Correlation Between Merck and Aurinia Pharmaceuticals
Can any of the company-specific risk be diversified away by investing in both Merck and Aurinia Pharmaceuticals at the same time? Although using a correlation coefficient on its own may not help to predict future stock returns, this module helps to understand the diversifiable risk of combining Merck and Aurinia Pharmaceuticals into the same portfolio, which is an essential part of the fundamental portfolio management process.
By analyzing existing cross correlation between Merck Company and Aurinia Pharmaceuticals, you can compare the effects of market volatilities on Merck and Aurinia Pharmaceuticals and check how they will diversify away market risk if combined in the same portfolio for a given time horizon. You can also utilize pair trading strategies of matching a long position in Merck with a short position of Aurinia Pharmaceuticals. Check out your portfolio center. Please also check ongoing floating volatility patterns of Merck and Aurinia Pharmaceuticals.
Diversification Opportunities for Merck and Aurinia Pharmaceuticals
-0.74 | Correlation Coefficient |
Pay attention - limited upside
The 3 months correlation between Merck and Aurinia is -0.74. Overlapping area represents the amount of risk that can be diversified away by holding Merck Company and Aurinia Pharmaceuticals in the same portfolio, assuming nothing else is changed. The correlation between historical prices or returns on Aurinia Pharmaceuticals and Merck is a relative statistical measure of the degree to which these equity instruments tend to move together. The correlation coefficient measures the extent to which returns on Merck Company are associated (or correlated) with Aurinia Pharmaceuticals. Values of the correlation coefficient range from -1 to +1, where. The correlation of zero (0) is possible when the price movement of Aurinia Pharmaceuticals has no effect on the direction of Merck i.e., Merck and Aurinia Pharmaceuticals go up and down completely randomly.

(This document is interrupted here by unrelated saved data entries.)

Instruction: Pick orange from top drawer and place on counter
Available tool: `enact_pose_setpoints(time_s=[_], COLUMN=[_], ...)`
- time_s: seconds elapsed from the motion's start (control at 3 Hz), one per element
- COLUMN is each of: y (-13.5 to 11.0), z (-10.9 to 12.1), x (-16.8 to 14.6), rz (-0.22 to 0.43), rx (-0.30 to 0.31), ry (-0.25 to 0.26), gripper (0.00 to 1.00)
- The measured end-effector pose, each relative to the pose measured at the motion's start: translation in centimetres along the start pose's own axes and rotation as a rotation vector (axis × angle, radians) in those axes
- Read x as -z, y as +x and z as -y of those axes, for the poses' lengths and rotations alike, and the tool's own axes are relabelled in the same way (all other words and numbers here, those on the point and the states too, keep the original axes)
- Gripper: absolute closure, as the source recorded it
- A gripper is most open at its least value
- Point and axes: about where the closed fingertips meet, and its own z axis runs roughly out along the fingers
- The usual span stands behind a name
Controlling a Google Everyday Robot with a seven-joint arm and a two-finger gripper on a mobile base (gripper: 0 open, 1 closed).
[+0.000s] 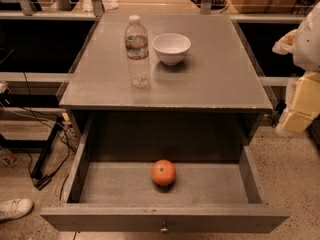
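The orange [163, 172] is a small round orange-red fruit lying on the floor of the top drawer [165, 219], near its middle. The drawer is pulled fully out toward me, with a small metal knob [164, 228] on its front panel. The grey counter [215, 79] is the flat cabinet top above it. My gripper [299, 104] shows as cream and white parts at the right edge of the view, beside the counter's right front corner, well above and to the right of the orange. It holds nothing that I can see.
A clear plastic water bottle [137, 51] stands on the counter left of centre, with a white bowl [171, 48] just to its right. Cables [45, 149] and a white shoe [15, 208] lie on the floor to the left. Shelving runs behind the cabinet.
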Motion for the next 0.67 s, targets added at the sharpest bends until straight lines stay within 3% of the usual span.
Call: enact_pose_setpoints(time_s=[0.33,0.67], y=[0.0,-1.2], z=[0.0,-0.1], x=[0.0,-0.1], rz=[0.000,-0.018], rx=[0.000,0.014], ry=[0.000,0.048], gripper=[0.00,0.00])
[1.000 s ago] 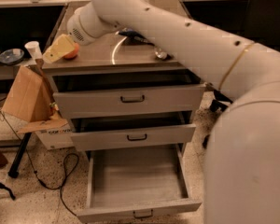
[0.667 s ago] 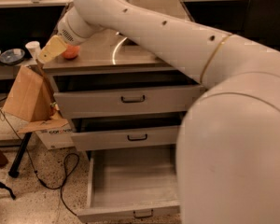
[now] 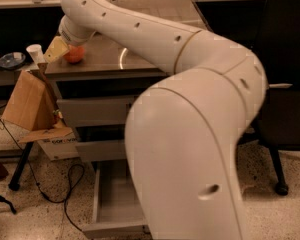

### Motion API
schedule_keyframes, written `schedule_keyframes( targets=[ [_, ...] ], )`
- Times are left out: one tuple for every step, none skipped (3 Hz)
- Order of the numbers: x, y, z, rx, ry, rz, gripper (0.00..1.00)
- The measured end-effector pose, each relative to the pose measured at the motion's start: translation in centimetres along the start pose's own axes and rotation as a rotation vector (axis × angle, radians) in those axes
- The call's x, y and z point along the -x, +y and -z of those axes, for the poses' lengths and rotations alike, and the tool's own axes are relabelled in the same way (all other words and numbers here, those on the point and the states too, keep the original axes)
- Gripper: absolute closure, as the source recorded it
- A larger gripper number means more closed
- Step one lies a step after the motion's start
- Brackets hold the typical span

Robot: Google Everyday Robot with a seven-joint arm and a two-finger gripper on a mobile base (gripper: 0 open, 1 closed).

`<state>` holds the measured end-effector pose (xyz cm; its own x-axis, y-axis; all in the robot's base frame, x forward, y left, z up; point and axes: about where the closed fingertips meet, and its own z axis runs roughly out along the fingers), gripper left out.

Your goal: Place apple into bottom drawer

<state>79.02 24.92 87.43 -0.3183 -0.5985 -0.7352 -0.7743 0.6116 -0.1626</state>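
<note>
The red-orange apple [image 3: 75,54] sits on the cabinet's top [image 3: 105,59], near its front left corner. My gripper [image 3: 57,49], with its yellowish tip, is right at the apple's left side, at the cabinet's left edge. The bottom drawer [image 3: 112,209] is pulled out near the floor; its grey tray shows on the left, and my arm hides its right part. The two upper drawers [image 3: 90,111] are shut and partly hidden by my arm.
A brown paper bag [image 3: 29,103] and a cardboard box [image 3: 55,139] stand left of the cabinet. A white cup [image 3: 35,53] and a dark dish [image 3: 12,60] sit on a side table. A black chair [image 3: 285,84] stands at the right. A cable [image 3: 65,194] lies on the floor.
My arm has swung left and nearer the camera, now covering most of the drawers. The gripper and the apple have shifted left toward the cabinet top's corner.
</note>
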Motion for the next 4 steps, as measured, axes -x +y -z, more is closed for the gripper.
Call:
schedule_keyframes(
  targets=[
    [-0.3,-0.9,-1.9,-0.012,0.035,-0.024,0.0],
    [-1.1,-1.0,-3.6,0.005,0.066,-0.046,0.19],
    [-1.6,-1.6,-2.9,0.021,0.043,-0.074,0.5],
    [-1.8,-1.6,-0.2,0.031,-0.021,-0.093,0.73]
  ],
)
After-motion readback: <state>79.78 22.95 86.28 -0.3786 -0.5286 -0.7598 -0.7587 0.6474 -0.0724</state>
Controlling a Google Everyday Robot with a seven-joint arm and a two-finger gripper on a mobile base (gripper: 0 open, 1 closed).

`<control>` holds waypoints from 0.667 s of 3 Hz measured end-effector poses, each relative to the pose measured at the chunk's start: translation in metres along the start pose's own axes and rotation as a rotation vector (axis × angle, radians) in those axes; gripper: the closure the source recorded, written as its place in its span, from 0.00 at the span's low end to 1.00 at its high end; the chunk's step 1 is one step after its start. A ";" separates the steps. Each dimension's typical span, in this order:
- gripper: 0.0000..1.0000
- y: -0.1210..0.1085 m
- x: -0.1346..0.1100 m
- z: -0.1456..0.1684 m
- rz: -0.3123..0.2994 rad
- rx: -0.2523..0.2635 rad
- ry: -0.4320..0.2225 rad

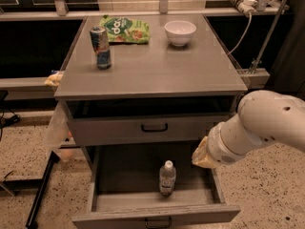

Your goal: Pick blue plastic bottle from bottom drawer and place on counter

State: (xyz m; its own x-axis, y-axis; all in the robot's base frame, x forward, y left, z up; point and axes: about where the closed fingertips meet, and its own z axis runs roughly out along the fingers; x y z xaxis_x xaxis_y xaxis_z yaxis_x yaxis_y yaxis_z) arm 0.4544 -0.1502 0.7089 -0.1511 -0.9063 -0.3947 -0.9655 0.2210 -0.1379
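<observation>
Blue plastic bottle (167, 178) stood upright in the pulled-out bottom drawer (119, 218); the gripper (203, 154) hung near it over the drawer's right wall, its grip impossible to tell; the counter (157, 66) above held a can (100, 46), bowl (180, 31) and snack bag (125, 28)

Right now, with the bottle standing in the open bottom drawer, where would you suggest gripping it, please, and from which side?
Grip the bottle around its body just below the cap, coming down from the right. It stands upright, apart from the walls of the drawer and open above, and the gripper is beside it at the drawer's right edge.
</observation>
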 end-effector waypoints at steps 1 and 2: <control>1.00 0.006 0.032 0.046 0.006 0.000 0.031; 1.00 -0.006 0.056 0.097 0.021 0.051 -0.009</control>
State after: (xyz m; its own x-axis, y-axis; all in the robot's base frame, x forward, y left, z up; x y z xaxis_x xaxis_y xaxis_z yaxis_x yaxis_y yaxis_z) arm 0.4725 -0.1675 0.5998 -0.1695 -0.8980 -0.4060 -0.9499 0.2586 -0.1754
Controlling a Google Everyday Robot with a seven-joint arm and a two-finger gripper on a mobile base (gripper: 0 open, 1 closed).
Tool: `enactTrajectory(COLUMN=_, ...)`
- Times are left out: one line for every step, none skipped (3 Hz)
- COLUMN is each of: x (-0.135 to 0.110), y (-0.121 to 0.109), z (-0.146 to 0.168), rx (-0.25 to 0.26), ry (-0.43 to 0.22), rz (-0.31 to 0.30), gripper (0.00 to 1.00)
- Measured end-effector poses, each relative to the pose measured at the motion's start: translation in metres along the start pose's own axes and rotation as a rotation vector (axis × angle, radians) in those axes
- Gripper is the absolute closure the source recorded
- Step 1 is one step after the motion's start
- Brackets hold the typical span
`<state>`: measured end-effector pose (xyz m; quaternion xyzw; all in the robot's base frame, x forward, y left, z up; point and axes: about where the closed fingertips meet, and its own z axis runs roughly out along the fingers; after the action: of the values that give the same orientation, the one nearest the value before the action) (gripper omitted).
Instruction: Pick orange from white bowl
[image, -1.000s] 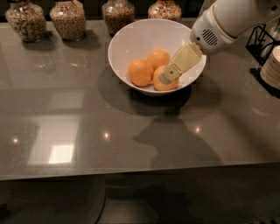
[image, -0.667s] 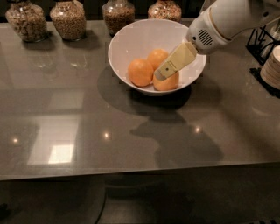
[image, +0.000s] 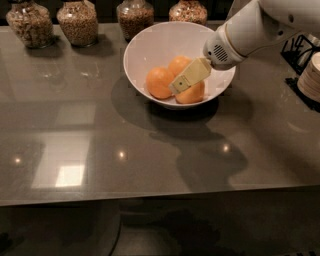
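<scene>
The white bowl (image: 150, 45) stands at the back middle of the dark glossy table. It holds three oranges. The paler, yellower orange (image: 195, 94) lies at the front right, a deeper orange one (image: 158, 82) lies at the left, and another (image: 178, 64) lies at the back. My gripper (image: 184, 82), cream-coloured on a white arm, reaches down into the bowl from the upper right. It lies across the top left of the pale orange and covers part of it. I cannot see whether it grips the fruit.
Several glass jars of grains line the table's back edge (image: 29, 22) (image: 77, 20) (image: 135, 17) (image: 187, 10). A stack of plates (image: 311, 75) and a black wire rack (image: 300, 47) stand at the right edge. The table's front edge (image: 150, 197) runs across below.
My gripper has shifted slightly left inside the bowl, over the pale orange. The three oranges and the bowl have stayed where they were.
</scene>
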<state>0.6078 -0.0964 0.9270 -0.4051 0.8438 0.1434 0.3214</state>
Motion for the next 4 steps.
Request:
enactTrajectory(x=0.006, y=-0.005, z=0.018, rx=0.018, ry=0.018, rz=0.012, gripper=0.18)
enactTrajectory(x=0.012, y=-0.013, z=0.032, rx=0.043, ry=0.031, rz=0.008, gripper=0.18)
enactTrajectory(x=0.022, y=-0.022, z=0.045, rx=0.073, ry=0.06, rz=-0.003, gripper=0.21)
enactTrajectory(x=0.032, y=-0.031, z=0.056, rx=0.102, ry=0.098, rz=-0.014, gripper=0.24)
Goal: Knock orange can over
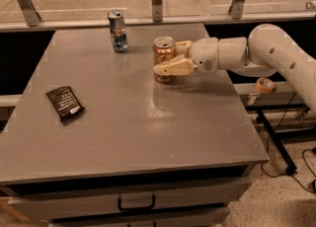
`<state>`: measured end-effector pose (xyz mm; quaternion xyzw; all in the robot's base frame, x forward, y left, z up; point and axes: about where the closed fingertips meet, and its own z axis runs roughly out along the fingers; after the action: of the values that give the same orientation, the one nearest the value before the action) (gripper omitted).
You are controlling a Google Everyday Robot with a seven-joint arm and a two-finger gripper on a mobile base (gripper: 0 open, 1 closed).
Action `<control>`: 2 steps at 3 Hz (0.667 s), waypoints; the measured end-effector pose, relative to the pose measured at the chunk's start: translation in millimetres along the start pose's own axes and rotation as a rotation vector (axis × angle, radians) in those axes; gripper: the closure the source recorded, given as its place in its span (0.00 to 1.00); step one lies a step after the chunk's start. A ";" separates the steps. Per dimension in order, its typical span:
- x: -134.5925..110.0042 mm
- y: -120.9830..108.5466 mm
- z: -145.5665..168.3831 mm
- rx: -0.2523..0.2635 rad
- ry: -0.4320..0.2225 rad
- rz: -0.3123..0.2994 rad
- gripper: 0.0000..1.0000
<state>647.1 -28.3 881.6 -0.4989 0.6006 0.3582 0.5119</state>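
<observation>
- We see the grey table (123,137) carrying everything.
- The arm (276,58) reaches in over the table's side edge. The gripper (170,59) is over the table's back half, fingers (173,66) spread and grasping nothing.
- The dark packet (64,103) lies flat near the table's opposite side.
- The orange can (164,53) is upright on the table's back half, with the near finger across its lower front.
- The blue can (117,31) is upright by the table's back edge.
- We judge contact made; the knock-over is left.

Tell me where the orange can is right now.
The orange can stands upright on the table, toward the far side in the camera view, right of the blue can; the open gripper flanks it from the right.
</observation>
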 end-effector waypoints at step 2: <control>-19.5 3.7 20.5 -0.030 0.155 -0.060 0.88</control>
<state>648.4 -3.6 895.7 -0.5504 0.6179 0.3122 0.4667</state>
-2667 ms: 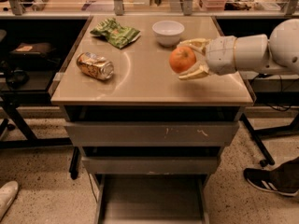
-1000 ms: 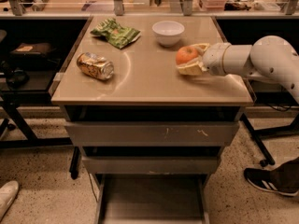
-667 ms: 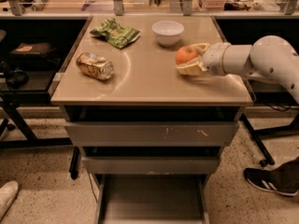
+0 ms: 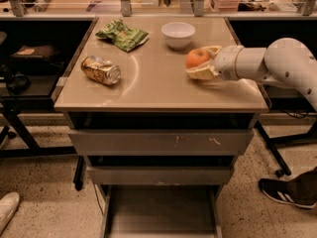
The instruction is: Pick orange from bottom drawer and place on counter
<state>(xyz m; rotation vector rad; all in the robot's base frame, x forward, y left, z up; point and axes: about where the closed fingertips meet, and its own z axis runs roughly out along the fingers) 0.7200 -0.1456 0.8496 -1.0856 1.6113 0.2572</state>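
Gripper (image 4: 202, 62) clasps the orange (image 4: 196, 57), just front-right of the white bowl (image 4: 178, 33). Smooth, round, orange-red fruit, smaller than that bowl.

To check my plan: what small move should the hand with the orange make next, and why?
Probably open the hand and release. The orange appears to rest on the counter, right side, near the white bowl, with the fingers closed around it; the bottom drawer stands open.

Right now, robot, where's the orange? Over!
Gripper at right side of counter, shut on orange. Orange down at counter, not yet released. White bowl just behind; nothing blocking.
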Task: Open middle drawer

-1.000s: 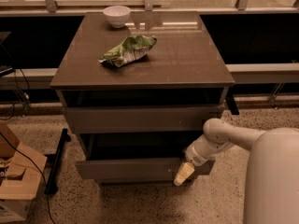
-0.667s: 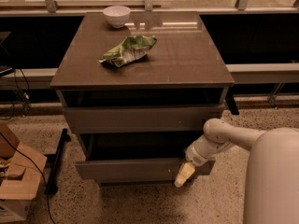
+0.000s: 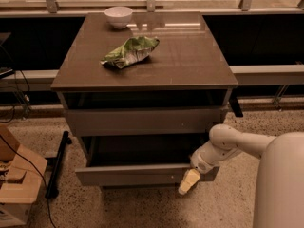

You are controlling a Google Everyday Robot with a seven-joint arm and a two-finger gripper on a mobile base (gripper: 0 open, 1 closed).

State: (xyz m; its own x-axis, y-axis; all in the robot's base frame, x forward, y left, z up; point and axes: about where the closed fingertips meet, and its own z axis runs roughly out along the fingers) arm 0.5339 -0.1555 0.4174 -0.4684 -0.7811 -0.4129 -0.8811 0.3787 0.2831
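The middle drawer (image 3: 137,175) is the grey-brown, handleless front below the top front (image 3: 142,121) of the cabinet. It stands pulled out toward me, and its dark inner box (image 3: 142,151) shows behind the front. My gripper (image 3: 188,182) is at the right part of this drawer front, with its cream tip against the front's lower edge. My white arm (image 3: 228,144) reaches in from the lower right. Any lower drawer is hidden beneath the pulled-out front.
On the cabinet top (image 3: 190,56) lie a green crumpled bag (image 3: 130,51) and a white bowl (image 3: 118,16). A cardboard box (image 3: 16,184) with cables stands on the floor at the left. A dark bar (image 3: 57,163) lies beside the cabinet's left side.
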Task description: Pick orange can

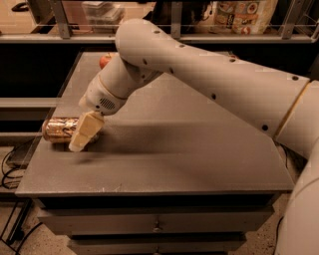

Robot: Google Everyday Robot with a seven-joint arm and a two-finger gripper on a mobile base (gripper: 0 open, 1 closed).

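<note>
The orange can [59,128] lies on its side near the left edge of the grey table [189,149]. It is golden-orange with pale swirly print. My gripper [85,131] comes down from the white arm [199,74] and sits at the can's right end, covering that end from view. I cannot tell whether it touches the can.
A red apple [104,60] sits at the back of the table, partly hidden behind the arm. A shelf with packages [244,15] runs along the back. Cables [10,164] hang by the table's left side. Drawers [154,224] are below the tabletop.
</note>
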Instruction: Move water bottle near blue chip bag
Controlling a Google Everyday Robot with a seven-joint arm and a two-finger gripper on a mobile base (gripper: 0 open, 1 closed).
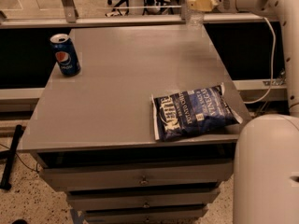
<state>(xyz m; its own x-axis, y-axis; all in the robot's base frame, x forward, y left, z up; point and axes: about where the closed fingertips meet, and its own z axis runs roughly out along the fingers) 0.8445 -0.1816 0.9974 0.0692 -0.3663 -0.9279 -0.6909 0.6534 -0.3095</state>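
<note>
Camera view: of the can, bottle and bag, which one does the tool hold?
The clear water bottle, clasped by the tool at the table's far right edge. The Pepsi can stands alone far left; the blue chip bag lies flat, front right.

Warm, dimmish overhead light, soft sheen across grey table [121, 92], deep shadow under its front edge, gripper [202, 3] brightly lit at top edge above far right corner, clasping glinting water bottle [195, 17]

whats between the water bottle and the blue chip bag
In the camera view, only bare tabletop separates the water bottle, held in the pincer at the far edge, from the blue chip bag.
</note>
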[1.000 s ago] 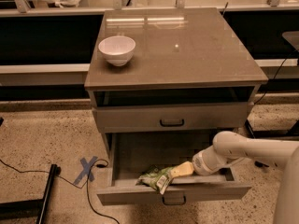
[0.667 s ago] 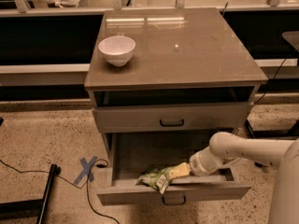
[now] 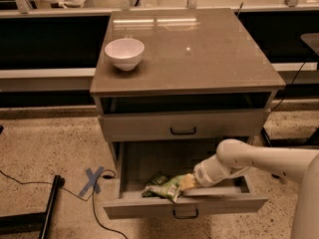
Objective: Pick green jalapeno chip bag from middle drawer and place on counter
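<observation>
Because the green jalapeno chip bag [image 3: 162,186] lies in the middle drawer [image 3: 144,209], the gripper [image 3: 187,182] sits low against it, grasp unclear.

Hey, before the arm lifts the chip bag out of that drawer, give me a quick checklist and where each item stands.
1. Middle drawer pulled open: ok.
2. Gripper inside the drawer, at the green jalapeno chip bag: ok.
3. Firm hold on the bag: cannot tell.
4. Upper drawer shut, out of the lift path: ok.
5. Counter has free space beside the white bowl: ok.
</observation>
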You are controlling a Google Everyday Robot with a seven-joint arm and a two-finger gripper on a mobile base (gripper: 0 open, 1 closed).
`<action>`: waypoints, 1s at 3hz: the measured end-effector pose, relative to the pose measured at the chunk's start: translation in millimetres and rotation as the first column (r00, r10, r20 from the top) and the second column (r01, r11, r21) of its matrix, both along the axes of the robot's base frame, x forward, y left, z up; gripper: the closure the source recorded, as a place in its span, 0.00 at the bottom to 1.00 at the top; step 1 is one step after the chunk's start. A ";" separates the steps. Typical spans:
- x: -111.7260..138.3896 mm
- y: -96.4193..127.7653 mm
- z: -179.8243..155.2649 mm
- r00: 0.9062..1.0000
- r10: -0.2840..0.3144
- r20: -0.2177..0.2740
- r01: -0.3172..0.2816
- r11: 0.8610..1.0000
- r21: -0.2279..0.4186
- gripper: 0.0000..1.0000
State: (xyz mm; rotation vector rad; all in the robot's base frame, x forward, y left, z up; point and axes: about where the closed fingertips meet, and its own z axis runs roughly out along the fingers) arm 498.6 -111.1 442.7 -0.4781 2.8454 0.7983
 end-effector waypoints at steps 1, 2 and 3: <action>3.4 15.8 14.2 0.998 0.025 0.054 -0.030 0.995 0.090 0.87; 9.7 15.7 44.9 0.985 0.036 0.171 -0.064 0.985 0.159 1.00; 12.8 0.9 76.6 0.965 0.025 0.261 -0.075 0.980 0.184 1.00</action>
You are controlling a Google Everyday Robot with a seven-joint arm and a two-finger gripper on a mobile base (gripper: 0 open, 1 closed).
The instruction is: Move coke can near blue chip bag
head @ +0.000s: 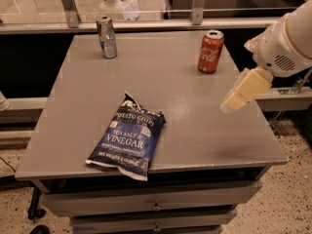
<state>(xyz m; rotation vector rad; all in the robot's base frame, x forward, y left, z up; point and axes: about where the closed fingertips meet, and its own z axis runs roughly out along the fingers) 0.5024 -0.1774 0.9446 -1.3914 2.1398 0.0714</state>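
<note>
While the coke can [210, 51] stood upright near the far right corner of the grey desk [195, 130], nothing was touching it. The tool [239, 91], a cream-coloured piece at the end of a white arm [287, 38], hung over the desk's right side. It was nearer the camera than the coke can, a little to its right, and apart from it. Whether the tool was open or closed could not be told. The bag [127, 138], dark blue and crinkled, lay flat near the front edge, left of centre, well apart from the coke can. A silver can [106, 37] stood upright at the far left, well apart from both.

The step in hand looked to be the reach, with the coke can not yet grasped. To do it well, the tool would likely need to travel toward the far edge and slightly left. It should come level with the coke can's middle and close squarely on its sides so it would not tip. The carry would then run diagonally toward the front left, ending with the coke can upright just beside the bag, not on it.
</note>
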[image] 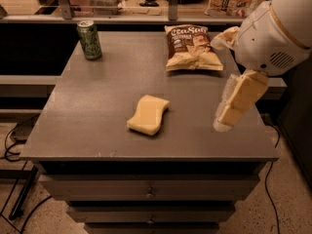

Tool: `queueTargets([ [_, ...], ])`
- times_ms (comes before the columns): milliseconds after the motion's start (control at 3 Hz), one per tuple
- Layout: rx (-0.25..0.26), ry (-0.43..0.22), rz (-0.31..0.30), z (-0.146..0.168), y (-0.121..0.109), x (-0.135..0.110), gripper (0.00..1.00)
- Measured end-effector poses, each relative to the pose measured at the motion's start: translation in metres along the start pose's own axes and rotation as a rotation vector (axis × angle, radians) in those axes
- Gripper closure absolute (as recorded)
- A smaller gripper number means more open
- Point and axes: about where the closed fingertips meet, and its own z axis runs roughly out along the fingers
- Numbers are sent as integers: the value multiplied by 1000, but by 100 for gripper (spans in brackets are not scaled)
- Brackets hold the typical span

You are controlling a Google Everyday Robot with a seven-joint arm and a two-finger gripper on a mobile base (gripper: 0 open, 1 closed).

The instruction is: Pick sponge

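Observation:
The pale yellow sponge (148,114) lies flat near the front middle of the grey table top (97,106). My gripper (229,112), with yellowish blocky fingers, hangs from the white arm (273,28) over the table's right side. It is to the right of the sponge, apart from it, and holds nothing that I can see.
A green can (89,39) stands at the back left of the table. A brown-and-cream chip bag (191,48) lies at the back right, just behind the gripper. Drawers (148,194) sit below the table front. Cables lie on the floor at left.

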Motion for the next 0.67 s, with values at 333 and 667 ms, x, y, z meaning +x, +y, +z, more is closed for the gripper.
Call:
queueTargets([
  [333,0,0,0,0,0,0,0],
  [667,-16,-67,53,18,1,-4,0],
])
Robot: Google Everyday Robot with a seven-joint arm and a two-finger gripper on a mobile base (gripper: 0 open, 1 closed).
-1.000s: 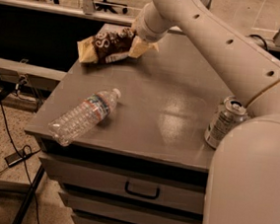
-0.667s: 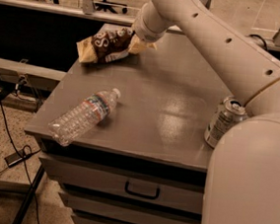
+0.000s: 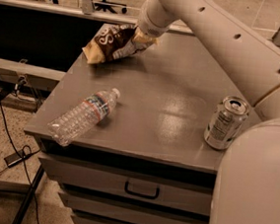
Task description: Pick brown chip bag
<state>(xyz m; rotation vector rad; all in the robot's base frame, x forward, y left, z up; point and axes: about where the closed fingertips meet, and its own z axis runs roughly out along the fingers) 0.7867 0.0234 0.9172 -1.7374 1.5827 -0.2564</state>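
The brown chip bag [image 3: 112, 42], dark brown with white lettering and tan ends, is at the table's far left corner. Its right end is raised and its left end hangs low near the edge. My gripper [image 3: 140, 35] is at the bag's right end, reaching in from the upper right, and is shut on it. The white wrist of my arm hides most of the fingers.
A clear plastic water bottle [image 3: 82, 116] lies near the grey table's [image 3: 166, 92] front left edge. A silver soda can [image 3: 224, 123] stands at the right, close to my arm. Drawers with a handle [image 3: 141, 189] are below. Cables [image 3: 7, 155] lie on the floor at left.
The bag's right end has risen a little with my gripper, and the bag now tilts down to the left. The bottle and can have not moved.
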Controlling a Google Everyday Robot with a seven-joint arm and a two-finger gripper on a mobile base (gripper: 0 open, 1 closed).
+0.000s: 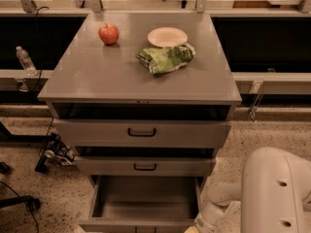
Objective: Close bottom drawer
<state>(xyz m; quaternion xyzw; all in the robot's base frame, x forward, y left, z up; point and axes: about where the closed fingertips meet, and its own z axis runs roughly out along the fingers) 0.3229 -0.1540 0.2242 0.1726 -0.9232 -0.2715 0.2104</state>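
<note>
The bottom drawer [143,203] of the grey metal cabinet [97,74] stands pulled far out, its plain grey inside empty, its front edge at the bottom of the view. The middle drawer [144,166] and the top drawer [141,132], each with a black handle, stick out a little. My white arm [274,193] fills the lower right corner and reaches down beside the bottom drawer's right front corner. My gripper is below the picture's lower edge and does not show.
On the cabinet top lie a red apple [109,33], a white plate [167,36] and a green chip bag [164,58]. A water bottle [25,60] stands on a ledge at left. Cables and a chair base [19,202] lie on the speckled floor at left.
</note>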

Pair Corralation between Merck and Aurinia Pharmaceuticals
Considering the 90-day investment horizon Merck Company is expected to under-perform the Aurinia Pharmaceuticals. But the stock apears to be less risky and, when comparing its historical volatility, Merck Company is 1.86 times less risky than Aurinia Pharmaceuticals. The stock trades about -0.11 of its potential returns per unit of risk. The Aurinia Pharmaceuticals is currently generating about 0.16 of returns per unit of risk over similar time horizon. If you would invest 536.00 in Aurinia Pharmaceuticals on September 1, 2024 and sell it today you would earn a total of 350.00 from holding Aurinia Pharmaceuticals or generate 65.3% return on investment over 90 days.
Time Period | 3 Months [change] |
Direction | Moves Against |
Strength | Weak |
Accuracy | 99.21% |
Values | Daily Returns |
Merck Company vs. Aurinia Pharmaceuticals
Performance |
Timeline |
Merck Company |
Aurinia Pharmaceuticals |
Merck and Aurinia Pharmaceuticals Volatility Contrast
Predicted Return Density |
Returns |
Pair Trading with Merck and Aurinia Pharmaceuticals
The main advantage of trading using opposite Merck and Aurinia Pharmaceuticals positions is that it hedges away some unsystematic risk. Because of two separate transactions, even if Merck position performs unexpectedly, Aurinia Pharmaceuticals can make up some of the losses. Pair trading also minimizes risk from directional movements in the market. For example, if an entire industry or sector drops because of unexpected headlines, the short position in Aurinia Pharmaceuticals will offset losses from the drop in Aurinia Pharmaceuticals' long position.The idea behind Merck Company and Aurinia Pharmaceuticals pairs trading is to make the combined position market-neutral, meaning the overall market's direction will not affect its win or loss (or potential downside or upside). This can be achieved by designing a pairs trade with two highly correlated stocks or equities that operate in a similar space or sector, making it possible to obtain profits through simple and relatively low-risk investment.Aurinia Pharmaceuticals vs. Viking Therapeutics | Aurinia Pharmaceuticals vs. Axsome Therapeutics | Aurinia Pharmaceuticals vs. Madrigal Pharmaceuticals | Aurinia Pharmaceuticals vs. Seres Therapeutics |
Check out your portfolio center.Note that this page's information should be used as a complementary analysis to find the right mix of equity instruments to add to your existing portfolios or create a brand new portfolio. You can also try the Watchlist Optimization module to optimize watchlists to build efficient portfolios or rebalance existing positions based on the mean-variance optimization algorithm.